En un mismo entorno se han juntado los libros de autoayuda, los libros de gestión que dan las claves para el éxito, los seminarios con las claves del liderazgo de éxito, los libros y las ponencias para ser más feliz en el trabajo, las nuevas técnicas para mejorar casi cuánticamente, las técnicas para hacerse rico, el cómo hacerse emprendedor, decenas de personas que son capaces de hablar de casi cualquier cosa, porque aparentemente casi cualquier cosa sirve para mejorar la gestión de la empresa, la motivación de las personas, su desempeño, su liderazgo, su creatividad, etc. Pero eso sí, siempre mucha espuma a su alrededor, no pasan desapercibidos porque en eso está su negocio. En cierto modo, el medio aquí se ha convertido en el mensaje.

El objetivo es que quien asista a todos estos eventos y haga todas esas actividades se lo pase bien y no se aburra. Y para eso, esta civilización del espectáculo es magnífica. Y tomando, de nuevo, como referencia el libro de Vargas Llosa te acabas dando cuenta que todas esas (a veces) frivolidades y placeres, acaban inmunizando y adormeciendo contra el necesario sentido de la responsabilidad que hemos de tener para con nosotros mismos y para con los demás porque lo intelectual y racional a esa cultura veleidosa y lúdica le resulta aburrido y puede que hasta peligroso.
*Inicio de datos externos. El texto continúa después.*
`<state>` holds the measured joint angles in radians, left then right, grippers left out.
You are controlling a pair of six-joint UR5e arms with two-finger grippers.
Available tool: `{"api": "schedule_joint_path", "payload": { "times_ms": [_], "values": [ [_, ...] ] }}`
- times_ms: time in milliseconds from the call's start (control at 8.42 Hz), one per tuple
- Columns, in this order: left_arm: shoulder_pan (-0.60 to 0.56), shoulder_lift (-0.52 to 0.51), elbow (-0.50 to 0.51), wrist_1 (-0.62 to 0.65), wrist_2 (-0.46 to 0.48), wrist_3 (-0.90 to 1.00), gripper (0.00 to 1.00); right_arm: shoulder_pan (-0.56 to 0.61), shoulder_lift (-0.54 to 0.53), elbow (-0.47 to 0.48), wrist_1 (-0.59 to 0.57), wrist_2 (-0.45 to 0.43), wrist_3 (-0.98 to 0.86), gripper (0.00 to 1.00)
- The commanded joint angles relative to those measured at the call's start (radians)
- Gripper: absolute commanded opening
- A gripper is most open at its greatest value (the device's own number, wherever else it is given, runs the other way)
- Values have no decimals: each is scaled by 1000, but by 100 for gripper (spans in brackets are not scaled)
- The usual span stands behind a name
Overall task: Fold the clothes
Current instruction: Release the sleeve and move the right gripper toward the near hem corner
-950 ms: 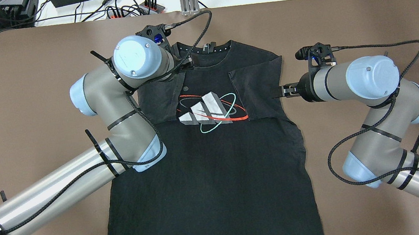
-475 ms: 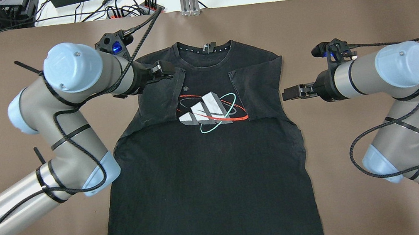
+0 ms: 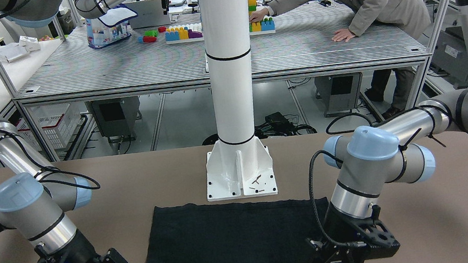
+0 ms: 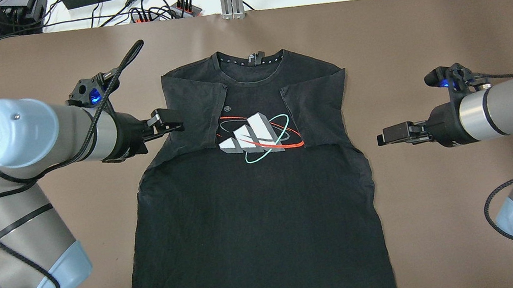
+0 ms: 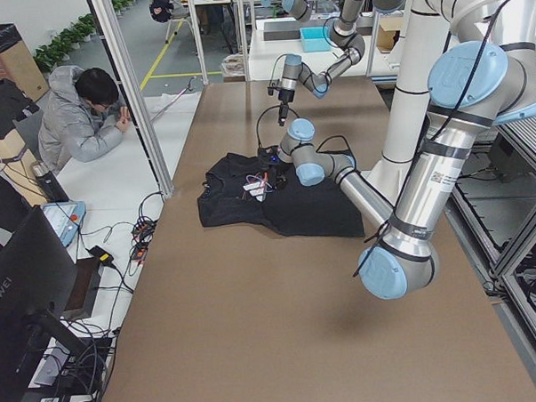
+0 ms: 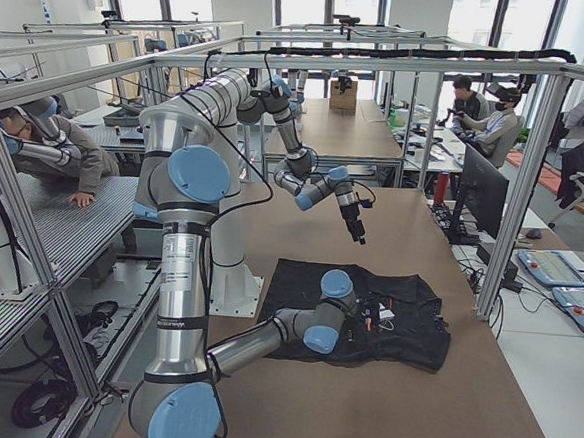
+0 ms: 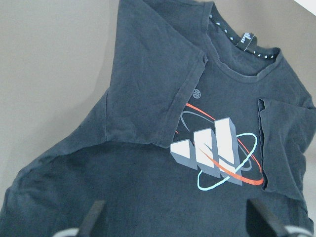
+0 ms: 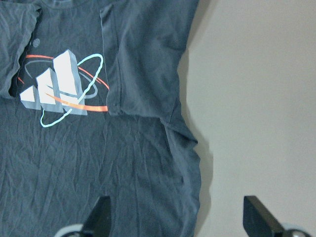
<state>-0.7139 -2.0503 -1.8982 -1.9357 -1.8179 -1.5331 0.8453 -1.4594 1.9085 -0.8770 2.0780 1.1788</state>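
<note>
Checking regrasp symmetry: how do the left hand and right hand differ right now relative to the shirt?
In the overhead view, the left hand has its fingertips over the edge of the shirt, at a folded sleeve. The right hand is apart from the shirt, over bare table. The left hand also lies nearer the collar end than the right hand. Shared: both are open, hold nothing and point inward at the shirt.

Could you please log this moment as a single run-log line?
task: fold clothes | T-shirt: flat, sleeves folded in | left gripper: open, over T-shirt edge | right gripper: open, off T-shirt
</note>
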Motion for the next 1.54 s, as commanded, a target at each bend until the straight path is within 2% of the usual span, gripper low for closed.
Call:
{"api": "schedule_joint_path", "payload": {
  "times_ms": [0, 238, 475, 950, 1425],
  "values": [
    [34, 139, -159, 0, 9, -65, 100, -35, -160, 127, 97, 94, 217, 94],
    [71, 157, -167, -2, 61, -71, 100, -131, -226, 124, 199, 86, 219, 94],
    [97, 159, -189, 3, 101, -70, 100, -245, -240, 115, 224, 76, 222, 94],
    [99, 160, -191, 6, 127, -68, 100, -417, -271, 113, 228, -79, 249, 94],
    [99, 174, -191, 6, 129, -67, 100, -598, -279, 104, 228, -254, 352, 94]
  ]
}}
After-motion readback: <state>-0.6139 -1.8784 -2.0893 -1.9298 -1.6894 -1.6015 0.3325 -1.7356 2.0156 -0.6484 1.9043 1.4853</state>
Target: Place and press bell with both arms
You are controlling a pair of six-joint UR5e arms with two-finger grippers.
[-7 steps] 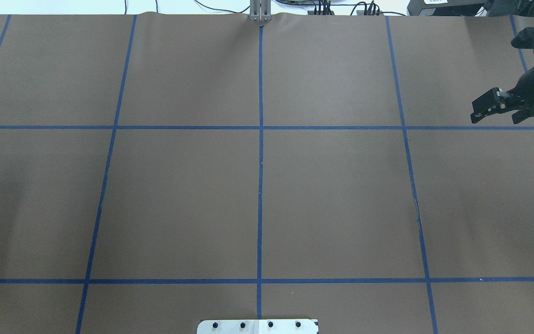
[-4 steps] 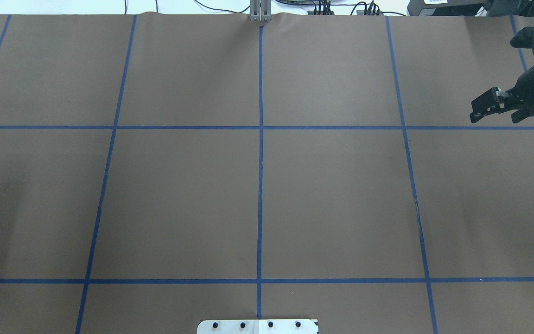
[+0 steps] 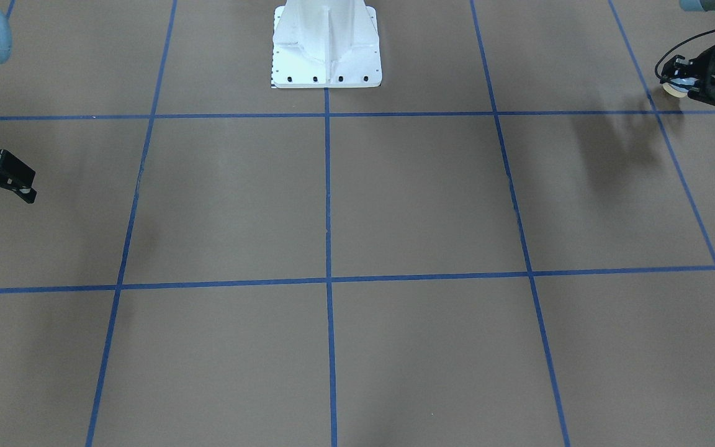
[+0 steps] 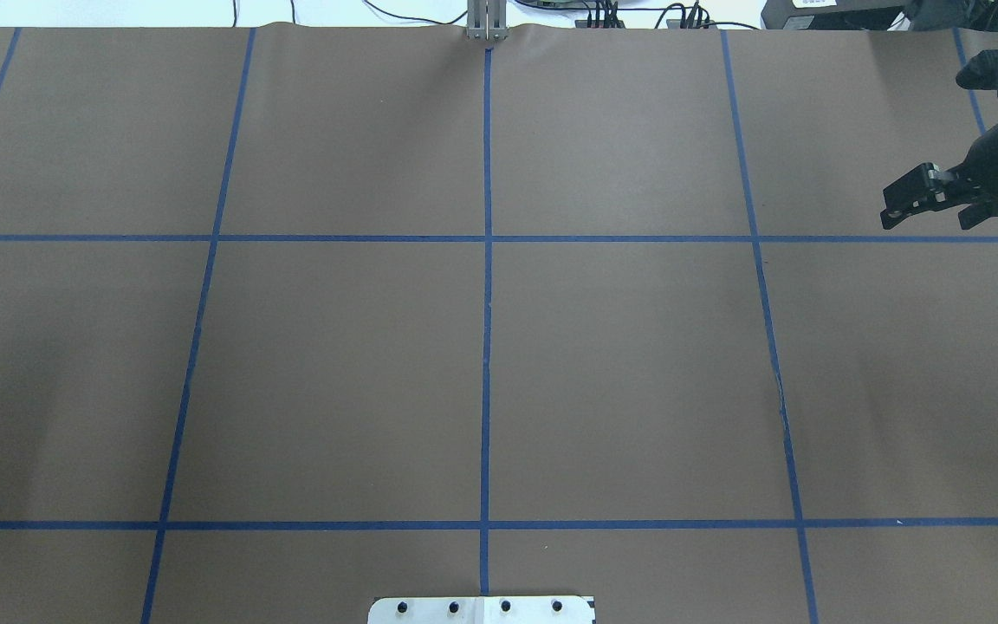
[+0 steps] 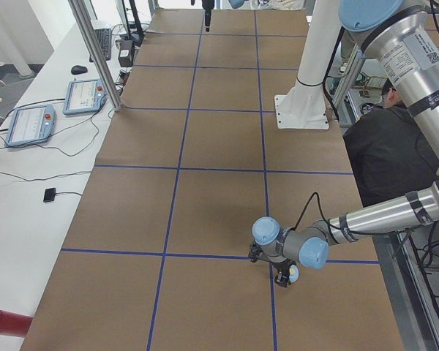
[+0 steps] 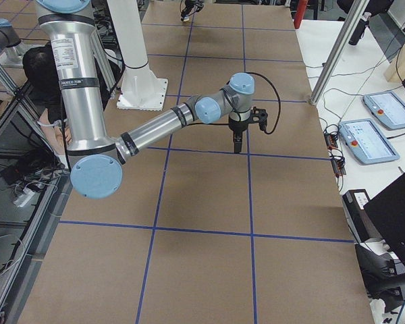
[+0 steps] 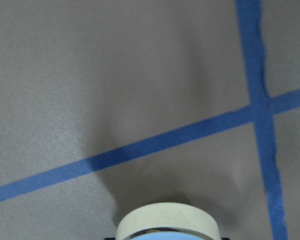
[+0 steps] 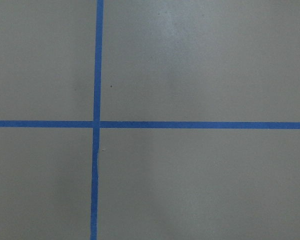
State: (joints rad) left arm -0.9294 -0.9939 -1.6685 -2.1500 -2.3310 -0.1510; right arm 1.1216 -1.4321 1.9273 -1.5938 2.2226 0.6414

Y queda la sensación de que ese único objetivo de que la gente se lo pase bien es porque, tal vez ya no importe aprender, quizás porque aquello que se aprendió en otros momentos solo encuentra luego barreras para ser implantado, y para qué generar frustración (hay que cuidar a nuestra gente, que no se sienta frustrada), o quizás porque el pan y el circo no es solo una cuestión de la polis, sino también de ese micro-mundo que es la organización. En última instancia, me queda la sensación de que quien piensa puede intentar cambiar las cosas y eso siempre puede ser peligroso.

Y en medio de todo esto, seres humanos llamados quizás a la grandeza, al servicio en el sentido más noble del término y al encuentro de los demás, poniendo a disposición los dones y talentos que llevan en su interior, miran con perplejidad, estupor y claramente con desencanto todo eso que ocurre a su alrededor, porque todo ello suele ser una llamada a la mediocridad.

El reto, aunque parezca mentira, es elegir entre grandeza y mediocridad.